[Start of Attachment]

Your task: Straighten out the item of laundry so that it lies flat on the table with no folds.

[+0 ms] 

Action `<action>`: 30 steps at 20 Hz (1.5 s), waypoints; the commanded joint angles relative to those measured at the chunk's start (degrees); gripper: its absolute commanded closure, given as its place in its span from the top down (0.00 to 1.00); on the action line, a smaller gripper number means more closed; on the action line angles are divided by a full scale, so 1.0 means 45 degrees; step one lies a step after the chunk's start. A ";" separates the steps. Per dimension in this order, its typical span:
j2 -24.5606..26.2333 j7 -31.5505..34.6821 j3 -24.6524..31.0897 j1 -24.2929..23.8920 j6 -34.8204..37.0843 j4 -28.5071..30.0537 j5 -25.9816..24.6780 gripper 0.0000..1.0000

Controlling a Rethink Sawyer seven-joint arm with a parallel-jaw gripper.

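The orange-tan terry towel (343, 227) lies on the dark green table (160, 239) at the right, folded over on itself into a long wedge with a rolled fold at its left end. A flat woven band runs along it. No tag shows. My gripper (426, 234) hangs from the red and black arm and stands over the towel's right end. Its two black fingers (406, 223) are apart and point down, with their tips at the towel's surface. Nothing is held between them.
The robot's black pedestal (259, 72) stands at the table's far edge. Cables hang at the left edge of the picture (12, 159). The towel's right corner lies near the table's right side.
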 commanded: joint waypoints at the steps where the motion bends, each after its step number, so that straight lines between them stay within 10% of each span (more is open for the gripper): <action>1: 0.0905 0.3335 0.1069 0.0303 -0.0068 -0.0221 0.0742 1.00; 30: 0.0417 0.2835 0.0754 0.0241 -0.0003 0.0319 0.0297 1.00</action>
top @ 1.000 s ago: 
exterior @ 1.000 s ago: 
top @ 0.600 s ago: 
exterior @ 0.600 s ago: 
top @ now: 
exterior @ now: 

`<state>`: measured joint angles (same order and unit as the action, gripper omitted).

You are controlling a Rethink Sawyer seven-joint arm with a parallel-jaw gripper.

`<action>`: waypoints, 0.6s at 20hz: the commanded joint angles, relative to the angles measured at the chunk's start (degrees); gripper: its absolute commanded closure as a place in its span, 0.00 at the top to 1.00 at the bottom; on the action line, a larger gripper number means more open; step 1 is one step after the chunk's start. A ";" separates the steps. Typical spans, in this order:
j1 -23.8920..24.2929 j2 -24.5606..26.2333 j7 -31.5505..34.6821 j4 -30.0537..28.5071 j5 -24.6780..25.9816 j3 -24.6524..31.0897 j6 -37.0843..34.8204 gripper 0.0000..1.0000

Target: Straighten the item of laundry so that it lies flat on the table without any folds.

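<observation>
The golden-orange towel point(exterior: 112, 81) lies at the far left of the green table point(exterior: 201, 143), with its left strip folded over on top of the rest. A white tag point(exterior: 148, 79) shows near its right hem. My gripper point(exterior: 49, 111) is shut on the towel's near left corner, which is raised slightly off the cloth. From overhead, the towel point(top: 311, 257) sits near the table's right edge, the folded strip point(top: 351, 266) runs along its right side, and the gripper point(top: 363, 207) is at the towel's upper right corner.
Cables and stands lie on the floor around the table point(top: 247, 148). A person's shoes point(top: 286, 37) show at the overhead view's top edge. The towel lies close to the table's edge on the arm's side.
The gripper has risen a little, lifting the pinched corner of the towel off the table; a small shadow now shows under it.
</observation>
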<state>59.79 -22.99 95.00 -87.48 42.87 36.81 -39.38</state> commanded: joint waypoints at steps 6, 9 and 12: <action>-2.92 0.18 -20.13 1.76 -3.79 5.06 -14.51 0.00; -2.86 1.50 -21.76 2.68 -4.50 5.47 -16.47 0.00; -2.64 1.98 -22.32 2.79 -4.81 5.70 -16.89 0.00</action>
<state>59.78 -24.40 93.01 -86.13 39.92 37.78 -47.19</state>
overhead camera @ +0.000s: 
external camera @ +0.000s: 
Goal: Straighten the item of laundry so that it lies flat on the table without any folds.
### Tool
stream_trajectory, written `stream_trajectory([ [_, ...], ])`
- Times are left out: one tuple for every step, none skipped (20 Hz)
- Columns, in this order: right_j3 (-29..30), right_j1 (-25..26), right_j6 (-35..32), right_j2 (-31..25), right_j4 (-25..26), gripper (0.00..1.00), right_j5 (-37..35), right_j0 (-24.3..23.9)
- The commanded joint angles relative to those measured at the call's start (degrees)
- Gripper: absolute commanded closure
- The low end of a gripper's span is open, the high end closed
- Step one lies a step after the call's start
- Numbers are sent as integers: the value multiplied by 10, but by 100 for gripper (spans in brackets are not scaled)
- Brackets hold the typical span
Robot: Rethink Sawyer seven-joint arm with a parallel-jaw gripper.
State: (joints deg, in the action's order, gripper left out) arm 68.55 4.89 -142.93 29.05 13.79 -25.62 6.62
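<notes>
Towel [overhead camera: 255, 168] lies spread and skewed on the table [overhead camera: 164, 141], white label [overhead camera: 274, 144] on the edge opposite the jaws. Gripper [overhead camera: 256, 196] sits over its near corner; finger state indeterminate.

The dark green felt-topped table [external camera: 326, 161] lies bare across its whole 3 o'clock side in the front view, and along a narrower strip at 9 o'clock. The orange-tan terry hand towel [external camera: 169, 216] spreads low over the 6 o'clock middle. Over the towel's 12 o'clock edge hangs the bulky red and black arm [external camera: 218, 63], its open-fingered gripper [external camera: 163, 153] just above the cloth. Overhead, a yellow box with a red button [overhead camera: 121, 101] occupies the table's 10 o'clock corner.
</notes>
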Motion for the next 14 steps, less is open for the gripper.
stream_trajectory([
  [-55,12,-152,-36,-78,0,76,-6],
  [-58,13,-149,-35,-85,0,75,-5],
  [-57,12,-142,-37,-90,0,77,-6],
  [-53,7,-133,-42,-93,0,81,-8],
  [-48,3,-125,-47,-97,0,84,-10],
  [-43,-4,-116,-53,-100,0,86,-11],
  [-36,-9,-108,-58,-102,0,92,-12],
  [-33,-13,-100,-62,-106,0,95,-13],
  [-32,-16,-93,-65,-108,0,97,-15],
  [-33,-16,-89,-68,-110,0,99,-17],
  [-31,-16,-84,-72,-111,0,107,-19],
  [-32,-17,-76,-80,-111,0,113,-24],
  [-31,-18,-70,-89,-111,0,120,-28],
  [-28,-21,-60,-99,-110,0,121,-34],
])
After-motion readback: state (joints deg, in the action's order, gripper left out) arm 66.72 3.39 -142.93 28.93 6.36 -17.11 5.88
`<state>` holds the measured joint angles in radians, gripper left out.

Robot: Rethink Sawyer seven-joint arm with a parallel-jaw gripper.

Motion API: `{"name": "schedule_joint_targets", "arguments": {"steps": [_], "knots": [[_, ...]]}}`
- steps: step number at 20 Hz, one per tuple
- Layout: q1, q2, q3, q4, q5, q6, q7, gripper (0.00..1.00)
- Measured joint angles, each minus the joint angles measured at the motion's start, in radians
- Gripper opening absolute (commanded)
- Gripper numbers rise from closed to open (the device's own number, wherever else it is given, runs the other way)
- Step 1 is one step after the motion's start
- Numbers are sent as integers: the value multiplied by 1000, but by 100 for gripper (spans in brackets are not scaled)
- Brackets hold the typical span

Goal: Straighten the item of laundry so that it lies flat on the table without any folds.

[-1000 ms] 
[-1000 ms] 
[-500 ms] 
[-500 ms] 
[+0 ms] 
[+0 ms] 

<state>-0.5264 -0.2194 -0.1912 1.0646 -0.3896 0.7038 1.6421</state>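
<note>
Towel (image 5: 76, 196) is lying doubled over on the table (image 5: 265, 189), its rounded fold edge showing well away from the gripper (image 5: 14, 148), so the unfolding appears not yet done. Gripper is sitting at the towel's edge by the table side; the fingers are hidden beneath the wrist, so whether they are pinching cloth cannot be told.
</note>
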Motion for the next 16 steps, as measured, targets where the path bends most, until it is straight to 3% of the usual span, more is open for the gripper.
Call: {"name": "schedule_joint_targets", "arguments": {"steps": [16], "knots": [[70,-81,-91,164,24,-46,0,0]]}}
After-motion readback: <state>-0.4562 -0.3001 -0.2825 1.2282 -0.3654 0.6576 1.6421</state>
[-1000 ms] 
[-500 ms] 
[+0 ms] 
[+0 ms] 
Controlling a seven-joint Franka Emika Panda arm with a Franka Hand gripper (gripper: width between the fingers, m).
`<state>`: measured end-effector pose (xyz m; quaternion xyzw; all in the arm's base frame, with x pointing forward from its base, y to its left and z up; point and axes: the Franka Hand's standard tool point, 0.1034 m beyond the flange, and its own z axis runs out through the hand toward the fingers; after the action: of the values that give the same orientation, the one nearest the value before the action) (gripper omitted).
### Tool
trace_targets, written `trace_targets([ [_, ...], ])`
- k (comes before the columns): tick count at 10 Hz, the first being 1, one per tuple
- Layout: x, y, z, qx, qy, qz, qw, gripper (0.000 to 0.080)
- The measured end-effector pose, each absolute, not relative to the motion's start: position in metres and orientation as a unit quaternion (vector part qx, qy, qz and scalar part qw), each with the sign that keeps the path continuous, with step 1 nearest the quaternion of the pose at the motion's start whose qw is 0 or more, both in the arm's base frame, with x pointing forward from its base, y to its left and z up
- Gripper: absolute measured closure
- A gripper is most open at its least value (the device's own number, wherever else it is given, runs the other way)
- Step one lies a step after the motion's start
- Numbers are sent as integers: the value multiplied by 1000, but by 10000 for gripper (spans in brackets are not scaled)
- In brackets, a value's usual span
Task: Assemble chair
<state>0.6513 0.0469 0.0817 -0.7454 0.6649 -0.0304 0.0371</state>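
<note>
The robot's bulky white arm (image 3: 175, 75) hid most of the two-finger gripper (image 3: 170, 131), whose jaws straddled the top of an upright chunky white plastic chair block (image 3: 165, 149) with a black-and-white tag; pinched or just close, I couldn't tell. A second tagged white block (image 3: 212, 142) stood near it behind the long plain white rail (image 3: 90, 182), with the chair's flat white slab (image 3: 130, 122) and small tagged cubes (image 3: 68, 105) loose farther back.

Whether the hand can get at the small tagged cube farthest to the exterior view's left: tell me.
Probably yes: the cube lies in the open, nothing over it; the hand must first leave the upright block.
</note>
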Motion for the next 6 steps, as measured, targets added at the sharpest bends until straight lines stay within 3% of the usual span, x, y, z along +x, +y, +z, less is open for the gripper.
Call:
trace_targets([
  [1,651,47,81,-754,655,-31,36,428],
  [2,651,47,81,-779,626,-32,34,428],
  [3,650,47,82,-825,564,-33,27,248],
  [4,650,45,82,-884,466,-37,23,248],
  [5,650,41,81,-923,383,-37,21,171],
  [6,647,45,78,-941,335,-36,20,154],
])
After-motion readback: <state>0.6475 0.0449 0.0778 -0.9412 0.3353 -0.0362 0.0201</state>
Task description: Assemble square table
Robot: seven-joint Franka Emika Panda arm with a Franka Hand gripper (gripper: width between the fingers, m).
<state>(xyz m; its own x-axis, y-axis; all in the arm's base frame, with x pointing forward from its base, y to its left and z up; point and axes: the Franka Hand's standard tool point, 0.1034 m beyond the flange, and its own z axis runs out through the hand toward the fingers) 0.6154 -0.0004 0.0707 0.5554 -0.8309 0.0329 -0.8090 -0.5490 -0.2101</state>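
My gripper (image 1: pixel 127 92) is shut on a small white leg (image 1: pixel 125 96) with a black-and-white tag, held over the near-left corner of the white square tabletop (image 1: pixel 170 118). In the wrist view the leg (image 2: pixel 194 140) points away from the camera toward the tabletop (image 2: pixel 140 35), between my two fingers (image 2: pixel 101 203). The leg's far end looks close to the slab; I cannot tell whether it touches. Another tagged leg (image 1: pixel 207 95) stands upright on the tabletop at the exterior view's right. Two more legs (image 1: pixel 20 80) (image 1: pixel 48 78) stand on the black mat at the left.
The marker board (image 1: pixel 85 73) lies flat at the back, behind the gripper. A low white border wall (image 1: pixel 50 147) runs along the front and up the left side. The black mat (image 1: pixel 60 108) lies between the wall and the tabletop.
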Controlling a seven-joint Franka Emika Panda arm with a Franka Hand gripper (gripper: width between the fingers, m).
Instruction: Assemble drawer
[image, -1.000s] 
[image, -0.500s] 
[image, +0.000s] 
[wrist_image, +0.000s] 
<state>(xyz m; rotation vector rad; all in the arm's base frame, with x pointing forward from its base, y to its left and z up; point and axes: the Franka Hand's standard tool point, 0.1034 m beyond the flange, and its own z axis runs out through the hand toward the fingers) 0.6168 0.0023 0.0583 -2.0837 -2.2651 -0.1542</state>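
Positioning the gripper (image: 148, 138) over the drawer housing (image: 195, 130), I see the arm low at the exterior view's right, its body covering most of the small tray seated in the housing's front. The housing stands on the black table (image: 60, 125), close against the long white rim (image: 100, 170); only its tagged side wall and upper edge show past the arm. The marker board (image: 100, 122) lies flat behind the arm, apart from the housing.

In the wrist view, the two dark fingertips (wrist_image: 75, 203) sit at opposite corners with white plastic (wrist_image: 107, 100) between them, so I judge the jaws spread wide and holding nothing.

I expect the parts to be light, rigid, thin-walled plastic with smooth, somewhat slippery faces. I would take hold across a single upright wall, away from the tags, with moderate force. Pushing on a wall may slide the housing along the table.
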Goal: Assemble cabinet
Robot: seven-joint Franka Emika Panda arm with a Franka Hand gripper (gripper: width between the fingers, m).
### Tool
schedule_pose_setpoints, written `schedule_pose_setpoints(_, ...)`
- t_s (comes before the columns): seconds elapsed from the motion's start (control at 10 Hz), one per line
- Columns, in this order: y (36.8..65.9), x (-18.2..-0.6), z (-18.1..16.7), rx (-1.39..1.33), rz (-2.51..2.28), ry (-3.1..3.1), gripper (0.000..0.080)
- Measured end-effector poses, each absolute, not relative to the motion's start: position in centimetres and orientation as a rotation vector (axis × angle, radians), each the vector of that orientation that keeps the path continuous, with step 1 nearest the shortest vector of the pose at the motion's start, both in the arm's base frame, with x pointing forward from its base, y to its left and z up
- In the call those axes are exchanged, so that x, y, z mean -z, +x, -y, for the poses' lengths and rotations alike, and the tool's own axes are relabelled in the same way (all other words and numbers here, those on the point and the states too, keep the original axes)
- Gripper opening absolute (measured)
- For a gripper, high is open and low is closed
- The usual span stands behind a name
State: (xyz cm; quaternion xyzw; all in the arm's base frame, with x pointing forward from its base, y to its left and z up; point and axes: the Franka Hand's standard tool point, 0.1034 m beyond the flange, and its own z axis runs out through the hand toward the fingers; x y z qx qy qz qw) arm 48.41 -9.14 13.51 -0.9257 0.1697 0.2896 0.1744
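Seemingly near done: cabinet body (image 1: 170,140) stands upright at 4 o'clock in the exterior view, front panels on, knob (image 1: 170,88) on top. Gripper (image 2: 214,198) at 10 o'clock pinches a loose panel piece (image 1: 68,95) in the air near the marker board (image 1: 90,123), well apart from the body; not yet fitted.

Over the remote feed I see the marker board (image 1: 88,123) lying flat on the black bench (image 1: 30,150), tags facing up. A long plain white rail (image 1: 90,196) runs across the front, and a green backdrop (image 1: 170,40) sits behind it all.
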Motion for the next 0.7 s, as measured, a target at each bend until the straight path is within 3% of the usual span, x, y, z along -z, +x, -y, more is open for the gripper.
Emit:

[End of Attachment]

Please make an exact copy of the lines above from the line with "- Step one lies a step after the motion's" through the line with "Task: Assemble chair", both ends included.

ANSWER BOX.
- Step one lies a step after the motion's start
- Numbers are sent as integers: the value multiplied by 1000, but by 10000 for gripper (spans in brackets are not scaled)
- In brackets, a value's usual span
Task: Assemble chair

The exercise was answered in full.